Alors que les prix augmentent, certains demandent que tous les salaires soient indexés sur l'inflation. Mais la dernière fois que cela avait été mis en place en France, dans les années 1970, cela n'avait entraîné qu'une nouvelle hausse des prix et donc de l'inflation.

Selon un sondage de l’Ifop, 87% des Français sont favorables à une indexation des salaires sur l’inflation. Ça pourrait ressembler à du bon sens alors que l’inflation a explosé depuis quelques mois, sauf que ça s’est déjà fait en France, et ça s’est mal terminé.

Dans les années 1970, cela avait été mis en place: quand l’inflation augmente, les salaires augmentent aussi.

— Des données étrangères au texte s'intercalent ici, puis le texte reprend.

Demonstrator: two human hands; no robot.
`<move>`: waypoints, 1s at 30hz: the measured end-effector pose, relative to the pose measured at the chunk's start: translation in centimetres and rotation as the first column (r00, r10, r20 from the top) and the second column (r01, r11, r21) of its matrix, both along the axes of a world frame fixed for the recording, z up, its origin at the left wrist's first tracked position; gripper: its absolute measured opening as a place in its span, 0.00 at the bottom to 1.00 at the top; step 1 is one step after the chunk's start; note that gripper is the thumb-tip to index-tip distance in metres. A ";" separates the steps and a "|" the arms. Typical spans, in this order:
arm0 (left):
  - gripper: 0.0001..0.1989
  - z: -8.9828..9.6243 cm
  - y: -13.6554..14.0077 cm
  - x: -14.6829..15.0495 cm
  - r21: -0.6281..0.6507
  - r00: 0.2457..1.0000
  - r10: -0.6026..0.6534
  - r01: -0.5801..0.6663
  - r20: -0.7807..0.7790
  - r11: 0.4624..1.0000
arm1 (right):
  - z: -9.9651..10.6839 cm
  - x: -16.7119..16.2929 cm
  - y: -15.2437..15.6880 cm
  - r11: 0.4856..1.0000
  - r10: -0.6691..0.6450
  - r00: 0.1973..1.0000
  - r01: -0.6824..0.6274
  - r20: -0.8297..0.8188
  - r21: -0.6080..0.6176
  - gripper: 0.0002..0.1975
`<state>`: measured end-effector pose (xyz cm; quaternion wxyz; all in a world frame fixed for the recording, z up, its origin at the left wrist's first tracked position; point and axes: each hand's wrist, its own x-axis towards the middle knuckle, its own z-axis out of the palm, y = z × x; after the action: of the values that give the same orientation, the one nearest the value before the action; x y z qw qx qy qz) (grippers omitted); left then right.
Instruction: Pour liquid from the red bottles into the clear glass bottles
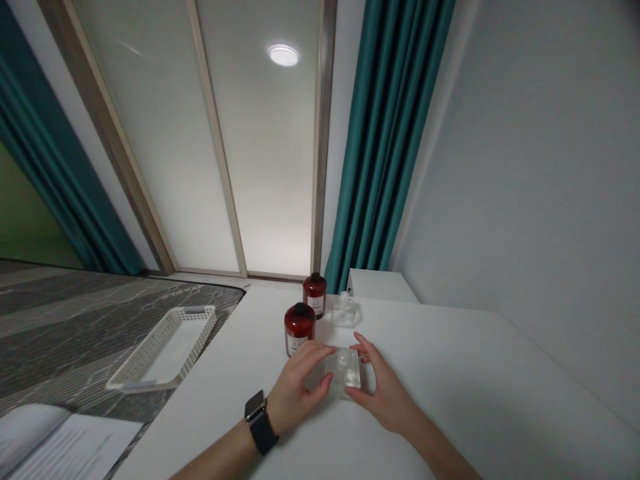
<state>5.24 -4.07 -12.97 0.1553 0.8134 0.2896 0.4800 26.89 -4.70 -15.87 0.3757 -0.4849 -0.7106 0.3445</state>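
Observation:
A clear, square glass bottle with a round clear stopper stands on the white table between my two hands. My left hand, with a dark watch on its wrist, curves at the bottle's left side, thumb and fingers apart. On the right side, my right hand has its thumb near the front corner and its fingers near the back corner. Whether the fingertips touch the glass is hard to tell. Just beyond my left hand is a dark red bottle with a black cap and white label, its lower part partly hidden.
Another dark red bottle and a second clear glass bottle stand farther back. A white perforated basket lies left of the table, above an open book. A white cabinet stands behind the table, beside a teal curtain.

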 end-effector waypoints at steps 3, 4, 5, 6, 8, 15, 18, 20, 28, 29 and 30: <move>0.19 0.0 -0.3 0.4 0.042 0.997 -0.070 0.069 0.022 0.997 | -0.1 -0.4 0.2 0.999 -0.022 1.000 0.021 0.007 0.037 0.43; 0.19 0.0 -0.5 0.5 0.057 0.996 -0.093 0.092 0.019 0.994 | -0.1 -0.5 0.3 0.998 -0.025 1.000 0.025 0.006 0.053 0.42; 0.19 -0.1 -0.6 0.6 0.067 0.995 -0.102 0.101 0.017 0.993 | -0.2 -0.5 0.4 0.998 -0.024 1.000 0.024 0.002 0.063 0.41; 0.18 -0.2 -0.7 0.6 0.072 0.996 -0.089 0.088 0.020 0.994 | -0.3 -0.5 0.5 0.998 -0.019 1.000 0.020 -0.008 0.065 0.41; 0.13 -0.3 -0.8 0.5 0.068 0.999 -0.012 0.009 0.042 0.998 | -0.5 -0.4 0.6 0.999 -0.011 0.999 0.013 -0.042 0.037 0.43; 0.32 -1.1 0.0 -0.1 -0.221 1.000 -0.016 0.011 -0.017 0.975 | 0.7 0.8 0.0 0.987 0.123 0.980 -0.137 -0.154 -0.087 0.44; 0.37 -1.7 0.3 0.2 -0.363 0.997 -0.056 0.032 -0.057 0.931 | 1.6 0.9 -0.5 0.975 0.222 0.970 -0.221 -0.094 0.019 0.36; 0.34 -2.0 0.4 0.5 -0.431 0.995 -0.063 0.025 -0.073 0.902 | 2.0 0.4 -0.8 0.977 0.175 0.984 -0.169 -0.034 0.128 0.31; 0.30 -2.1 0.1 1.4 -0.469 0.998 0.011 -0.036 -0.058 0.883 | 1.9 -3.2 -0.2 0.928 -0.156 0.987 0.139 0.021 0.347 0.18; 0.30 -2.0 0.1 1.4 -0.481 0.998 0.006 -0.034 -0.060 0.876 | 1.9 -3.2 -0.2 0.922 -0.166 0.986 0.148 0.021 0.358 0.17; 0.31 -2.0 0.1 1.4 -0.489 0.998 0.000 -0.030 -0.062 0.872 | 1.9 -3.1 -0.2 0.917 -0.168 0.986 0.148 0.022 0.369 0.15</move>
<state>6.66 -3.97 -14.97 0.3437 0.7592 0.4126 0.3678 23.74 -4.92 -13.94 0.4672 -0.4712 -0.7305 0.1614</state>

Sauf que cela n’a pas eu que des impacts positifs. En effet, si les salaires augmentent, ce sont aussi les coûts des entreprises qui augmentent. Du coup, elles augmentent leurs prix, ce qui crée une nouvelle hausse des salaires.

Du coup, notre compétitivité s’effondre, notre industrie est laminée, le chômage s’envole, on dévalue le France plusieurs fois, ce qui augmente encore l’inflation. C’est une spirale infernale qui prend fin en 1983 sur décision du gouvernement de Pierre Mauroy.

Plutôt une indexation des bas salaires

Aujourd’hui est-ce que ce risque de spirale existe? Le FMI n’y croit pas. Après avoir étudié 22 situations économiques similaires à aujourd’hui dans les 40 dernières années, les experts de Washington constatent que cette boucle prix-salaire ne se déclenche que dans de très rares cas. Le plus souvent, les salaires augmentent progressivement une fois le choc inflationniste passé, jusqu'à ramener le pouvoir d’achat à son niveau antérieur.

Pourquoi ne pas le faire alors? D’abord parce qu’au-delà des 500 plus grosses entreprises qui sont dans une situation financière confortable, beaucoup de PME ne le supporteraient pas, alors qu’elles doivent déjà affronter la flambée de l’énergie et le remboursement des PGE (prêts garantis par l'Etat mis en place durant la crise covid).

Certains portent des propositions alternatives comme une indexation limitée aux plus modestes. Aujourd’hui, seuls le SMIC et les prestations sociales sont indexés sur l’inflation. Un compromis pourrait consister à élargir l’indexation jusqu’à 1,5 SMIC par exemple.